> [Your goal]: Starting at the line that has "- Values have" and stopping after the line that has "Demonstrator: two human", reproduce the listing below exactly; omit everything else.

> [Records for this exercise]:
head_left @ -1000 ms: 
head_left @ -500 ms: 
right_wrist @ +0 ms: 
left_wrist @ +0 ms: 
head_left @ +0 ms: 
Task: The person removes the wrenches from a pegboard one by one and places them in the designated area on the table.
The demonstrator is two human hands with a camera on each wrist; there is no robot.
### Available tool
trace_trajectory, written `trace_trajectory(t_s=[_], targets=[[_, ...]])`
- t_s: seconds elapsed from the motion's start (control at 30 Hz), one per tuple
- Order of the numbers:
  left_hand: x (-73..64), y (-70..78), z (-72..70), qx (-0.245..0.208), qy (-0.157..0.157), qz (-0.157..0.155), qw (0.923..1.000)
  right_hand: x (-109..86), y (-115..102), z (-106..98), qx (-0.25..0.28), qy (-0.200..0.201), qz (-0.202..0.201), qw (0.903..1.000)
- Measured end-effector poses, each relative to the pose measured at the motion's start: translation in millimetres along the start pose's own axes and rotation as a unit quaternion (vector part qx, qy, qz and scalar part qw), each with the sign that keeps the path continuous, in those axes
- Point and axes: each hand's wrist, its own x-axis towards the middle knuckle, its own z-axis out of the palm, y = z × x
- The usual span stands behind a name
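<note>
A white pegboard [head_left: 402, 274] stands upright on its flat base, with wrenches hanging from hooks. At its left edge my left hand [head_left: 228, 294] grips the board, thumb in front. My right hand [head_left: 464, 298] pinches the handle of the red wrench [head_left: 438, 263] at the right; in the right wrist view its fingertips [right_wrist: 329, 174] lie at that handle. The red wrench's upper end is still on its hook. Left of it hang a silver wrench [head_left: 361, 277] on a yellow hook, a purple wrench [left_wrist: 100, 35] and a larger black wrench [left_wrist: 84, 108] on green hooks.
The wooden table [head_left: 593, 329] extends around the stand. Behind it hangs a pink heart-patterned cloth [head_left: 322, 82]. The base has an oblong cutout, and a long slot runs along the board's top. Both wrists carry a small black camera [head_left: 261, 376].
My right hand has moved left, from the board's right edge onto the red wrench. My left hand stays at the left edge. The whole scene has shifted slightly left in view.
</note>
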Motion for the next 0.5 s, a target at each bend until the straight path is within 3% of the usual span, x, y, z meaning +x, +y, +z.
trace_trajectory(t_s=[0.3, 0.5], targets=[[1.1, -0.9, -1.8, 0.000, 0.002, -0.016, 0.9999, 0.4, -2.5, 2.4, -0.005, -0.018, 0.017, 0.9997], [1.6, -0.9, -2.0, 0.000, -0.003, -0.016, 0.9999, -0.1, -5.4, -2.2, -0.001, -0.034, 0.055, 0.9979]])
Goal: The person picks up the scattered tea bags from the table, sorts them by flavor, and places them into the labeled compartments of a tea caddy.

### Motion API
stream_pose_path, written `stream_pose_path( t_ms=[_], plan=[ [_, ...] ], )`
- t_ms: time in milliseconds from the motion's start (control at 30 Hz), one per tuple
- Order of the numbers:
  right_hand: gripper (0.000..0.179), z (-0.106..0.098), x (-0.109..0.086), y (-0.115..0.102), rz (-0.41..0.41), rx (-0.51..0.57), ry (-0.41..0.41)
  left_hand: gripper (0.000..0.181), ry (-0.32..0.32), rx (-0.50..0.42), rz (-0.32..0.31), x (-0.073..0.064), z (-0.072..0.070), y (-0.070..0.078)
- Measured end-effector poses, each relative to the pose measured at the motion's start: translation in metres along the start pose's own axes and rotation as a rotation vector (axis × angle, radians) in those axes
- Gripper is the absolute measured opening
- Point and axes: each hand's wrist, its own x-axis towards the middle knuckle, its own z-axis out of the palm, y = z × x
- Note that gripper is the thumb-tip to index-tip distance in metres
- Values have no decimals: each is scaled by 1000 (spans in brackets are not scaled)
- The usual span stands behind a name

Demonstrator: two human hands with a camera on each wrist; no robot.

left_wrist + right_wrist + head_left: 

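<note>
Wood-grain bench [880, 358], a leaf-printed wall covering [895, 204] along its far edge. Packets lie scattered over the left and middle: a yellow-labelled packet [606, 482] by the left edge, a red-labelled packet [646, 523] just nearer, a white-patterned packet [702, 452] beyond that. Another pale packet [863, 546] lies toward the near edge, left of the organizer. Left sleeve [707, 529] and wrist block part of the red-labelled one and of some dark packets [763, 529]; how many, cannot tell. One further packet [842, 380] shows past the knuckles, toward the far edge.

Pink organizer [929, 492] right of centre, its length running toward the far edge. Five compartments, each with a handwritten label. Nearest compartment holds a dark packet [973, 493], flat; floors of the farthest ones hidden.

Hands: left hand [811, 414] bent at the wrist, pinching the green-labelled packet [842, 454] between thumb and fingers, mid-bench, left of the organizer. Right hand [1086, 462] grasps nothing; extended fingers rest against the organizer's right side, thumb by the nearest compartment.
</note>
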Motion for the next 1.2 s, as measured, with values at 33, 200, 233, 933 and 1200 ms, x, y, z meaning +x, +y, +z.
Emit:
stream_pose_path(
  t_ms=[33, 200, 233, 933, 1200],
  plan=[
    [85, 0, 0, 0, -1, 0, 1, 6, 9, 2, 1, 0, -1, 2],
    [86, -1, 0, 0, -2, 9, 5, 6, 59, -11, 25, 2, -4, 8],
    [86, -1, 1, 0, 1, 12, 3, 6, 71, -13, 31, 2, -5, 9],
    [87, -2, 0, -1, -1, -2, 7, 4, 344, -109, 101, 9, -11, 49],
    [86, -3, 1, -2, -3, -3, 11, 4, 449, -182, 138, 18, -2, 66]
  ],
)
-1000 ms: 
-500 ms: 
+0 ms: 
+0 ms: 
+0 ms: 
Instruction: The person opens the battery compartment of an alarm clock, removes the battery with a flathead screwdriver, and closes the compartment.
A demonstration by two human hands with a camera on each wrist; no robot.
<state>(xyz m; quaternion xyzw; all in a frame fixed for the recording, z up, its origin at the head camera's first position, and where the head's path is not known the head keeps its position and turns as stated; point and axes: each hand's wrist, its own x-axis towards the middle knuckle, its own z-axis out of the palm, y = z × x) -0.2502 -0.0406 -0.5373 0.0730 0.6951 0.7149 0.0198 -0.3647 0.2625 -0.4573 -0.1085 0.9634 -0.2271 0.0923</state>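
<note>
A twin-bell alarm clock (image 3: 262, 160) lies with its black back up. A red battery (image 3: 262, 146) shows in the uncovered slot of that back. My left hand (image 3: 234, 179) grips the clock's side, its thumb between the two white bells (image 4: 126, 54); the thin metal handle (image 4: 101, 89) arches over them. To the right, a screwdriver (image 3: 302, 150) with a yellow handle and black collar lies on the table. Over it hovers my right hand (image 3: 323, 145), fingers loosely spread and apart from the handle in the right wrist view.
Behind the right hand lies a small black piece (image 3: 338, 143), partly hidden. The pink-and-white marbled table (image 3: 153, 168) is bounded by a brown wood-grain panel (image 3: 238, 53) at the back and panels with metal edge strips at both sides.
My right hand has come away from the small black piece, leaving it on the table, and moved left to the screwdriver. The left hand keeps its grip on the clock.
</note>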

> [Written response]:
- Values have no decimals: each is scaled by 1000 (spans in brackets are not scaled)
- The usual span stands behind a name

Demonstrator: two human hands with a camera on each wrist; no robot.

This output is finished.